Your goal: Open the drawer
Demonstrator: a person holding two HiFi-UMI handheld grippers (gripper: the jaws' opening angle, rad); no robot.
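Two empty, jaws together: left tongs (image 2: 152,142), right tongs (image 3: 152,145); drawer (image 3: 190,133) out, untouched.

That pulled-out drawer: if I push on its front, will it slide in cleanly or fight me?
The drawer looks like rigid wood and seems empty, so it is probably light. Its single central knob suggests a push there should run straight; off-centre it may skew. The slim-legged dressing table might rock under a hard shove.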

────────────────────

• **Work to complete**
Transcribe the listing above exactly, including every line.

• **Result of this task**
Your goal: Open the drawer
Demonstrator: a person holding two HiFi-UMI handheld grippers (gripper: the jaws' opening angle, rad); no robot.
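Two empty, jaws together: left tongs (image 2: 152,142), right tongs (image 3: 152,145); drawer (image 3: 190,133) out, untouched.

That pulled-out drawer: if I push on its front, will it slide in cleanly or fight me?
The drawer looks like rigid wood and seems empty, so it is probably light. Its single central knob suggests a push there should run straight; off-centre it may skew. The slim-legged dressing table might rock under a hard shove.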

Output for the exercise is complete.